Les scribes et pharisiens qui reprochent à Jésus de faire « bon accueil » aux pécheurs (verset 2) sont, par ce récit, implicitement invités à partager la joie du berger et celle de Dieu. Et donc invités à cesser de « murmurer » (verset 2), à changer de point de vue sur les faits et gestes de Jésus et sur l’idée qu’ils se font de Dieu.
L’évangile de Luc accorde une grande importance à la joie: c’est avec elle que s’ouvre et se referme cet évangile; elle ponctue également le récit.
L’évangile de Luc fait référence au ciel pour évoquer les interventions de Dieu dans la vie des humains, dans leur histoire, et notamment la naissance, le ministère et l’ascension de Jésus. L’expression ici désigne Dieu lui-même.
Dans l’évangile selon Luc, est pécheur aux yeux des pharisiens celui qui ne respecte pas les lois.
Dans la Bible, le terme « pécheur » n’a pas d’abord un sens moral mais théologique: Il désigne généralement toute personne qui ne vit pas en relation avec Dieu et ne vit pas selon la volonté de Dieu. La parabole insiste sur l’aspect relationnel avec l’opposition perdu – retrouvé, et en redoublant les termes qui disent l’importance de la brebis pour le berger. Etre pécheur, selon cette parabole, serait être perdu, être sans relation.
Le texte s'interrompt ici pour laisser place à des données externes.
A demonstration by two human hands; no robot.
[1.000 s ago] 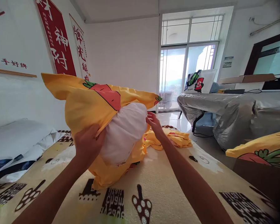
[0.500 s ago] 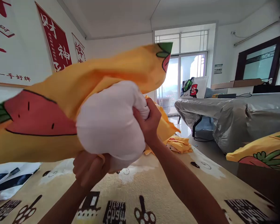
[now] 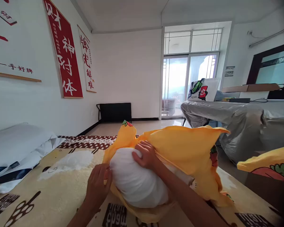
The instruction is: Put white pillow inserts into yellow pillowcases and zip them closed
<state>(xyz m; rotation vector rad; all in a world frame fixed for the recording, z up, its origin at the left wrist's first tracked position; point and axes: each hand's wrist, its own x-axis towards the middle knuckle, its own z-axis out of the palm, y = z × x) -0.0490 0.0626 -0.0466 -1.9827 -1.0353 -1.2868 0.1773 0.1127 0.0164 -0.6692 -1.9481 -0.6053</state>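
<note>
Lowered since, the pillow [image 3: 137, 181] is partly hidden by its cover [image 3: 184, 146], pinched by my left hand [image 3: 98, 183]; right hand [image 3: 146, 155] spread open.

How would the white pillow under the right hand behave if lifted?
The white pillow would probably squash and sag rather than hold its shape, since its surface is creased and bulging. Its puffy bulk suggests light weight for its size. It seems unlikely to roll, with the yellow cover bunched against it.
</note>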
Les textes bibliques désignent ainsi les personnes « ajustées » à Dieu et à sa volonté. Il peu encore s’agir de personnes « justifiées » par Dieu. Dans ce dernier cas, le texte insiste sur le fait qu’aucun être humain ne peut de ses propres forces devenir juste.
Ici, Jésus brouille les cartes : ceux qui s’estiment être « justes », c’est-à-dire les scribes et pharisiens (verset 2), sont abandonnés dans le désert. La parole de Jésus dévoile leur raisonnement : ils considèrent qu’ils « n’ont pas besoin de conversion ». Comment pourraient-ils se dire « justes » s’ils se révèlent incapables de se réjouir du « bon accueil » que Jésus fait aux pécheurs ?
Les « 99 justes » sont invités à entrer dans une démarche de mise en question de leur justice et à se laisser chercher et trouver par Dieu.
D’autres récits dans l’évangile de Luc jouent sur l’opposition pécheurs-justes et insistent sur le fait que Jésus est venu non pour les justes mais pour les pécheurs.
Le récit aide à comprendre ce terme. Le verset 7 opère un déplacement : l’unique brebis perdue et retrouvée (sans activité de sa part) de la parabole devient « un seul pécheur qui se convertit » dans ce que l’on appelle sur le plan littéraire, « l’application » de la parabole (« Je vous le déclare, c’est ainsi qu’il y aura … »). Se convertir, ici, ne serait donc pas le fruit d’un effort, d’un surplus d’activités religieuses pour se hisser jusqu’à Dieu, mais consisterait à se reconnaître perdu et à se laisser chercher et retrouver par Dieu.